A recent trend in conservative politics, particularly online, involves accusing LGBT people of “grooming” children – either into a particular sexual identity or to facilitate abuse.

A strange focal point for this politics has been drag queens, female impersonators (often gay men) who perform at clubs, carnivals or community events. 

Drag Queen Story Hour and other age-inclusive drag events in both the United States and Australia have been the site of protests, and even threats of and actual violence, over baseless claims that drag queens are grooming children for sexual gratification.

This article takes a look at our nation’s shameful history of groundlessly demonising LGBT people by falsely claiming they disproportionately commit abuses against children, and outlines the definition of “grooming” under New South Wales criminal law to show that if any group should be the focus of vitriol, it should be religious institutions and not LGBT people.

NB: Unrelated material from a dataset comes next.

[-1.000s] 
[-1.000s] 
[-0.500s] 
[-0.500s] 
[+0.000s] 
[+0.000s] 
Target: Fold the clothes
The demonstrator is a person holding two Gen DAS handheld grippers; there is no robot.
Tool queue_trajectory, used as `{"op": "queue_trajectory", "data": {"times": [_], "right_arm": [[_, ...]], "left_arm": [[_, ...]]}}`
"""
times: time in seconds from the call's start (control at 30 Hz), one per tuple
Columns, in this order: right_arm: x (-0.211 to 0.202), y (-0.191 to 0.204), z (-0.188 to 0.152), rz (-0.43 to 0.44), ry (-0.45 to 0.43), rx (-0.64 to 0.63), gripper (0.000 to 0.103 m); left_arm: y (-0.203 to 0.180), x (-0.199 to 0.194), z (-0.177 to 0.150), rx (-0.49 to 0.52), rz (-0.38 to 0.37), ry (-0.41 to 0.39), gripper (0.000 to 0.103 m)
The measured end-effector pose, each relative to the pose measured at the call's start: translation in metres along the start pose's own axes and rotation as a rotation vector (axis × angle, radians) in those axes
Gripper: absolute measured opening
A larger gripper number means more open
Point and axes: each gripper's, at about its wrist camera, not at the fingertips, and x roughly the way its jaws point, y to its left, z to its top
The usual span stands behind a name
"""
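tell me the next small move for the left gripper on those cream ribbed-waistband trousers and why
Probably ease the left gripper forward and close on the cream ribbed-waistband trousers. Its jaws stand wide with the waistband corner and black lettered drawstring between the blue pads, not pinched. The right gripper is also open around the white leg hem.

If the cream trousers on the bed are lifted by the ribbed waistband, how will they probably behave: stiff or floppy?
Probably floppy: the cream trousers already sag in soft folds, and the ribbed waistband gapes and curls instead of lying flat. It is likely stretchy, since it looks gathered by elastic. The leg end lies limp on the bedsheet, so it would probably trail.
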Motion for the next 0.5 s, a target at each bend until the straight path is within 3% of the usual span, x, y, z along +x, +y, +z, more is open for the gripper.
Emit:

Equating LGBT people with paedophilia

Australia has had a long history of depicting LGBT people, particularly gay men, as a threat to children. 

Early criminal laws against homosexuality, which existed since our country’s founding, were commonly justified on the basis that adult gay men actively sought out adolescent boys to tempt them into the homosexual lifestyle.  

Discrimination in employment, particularly against gay teachers and other child related professions, was seen as necessary to protect children from “sexual confusion” and predation.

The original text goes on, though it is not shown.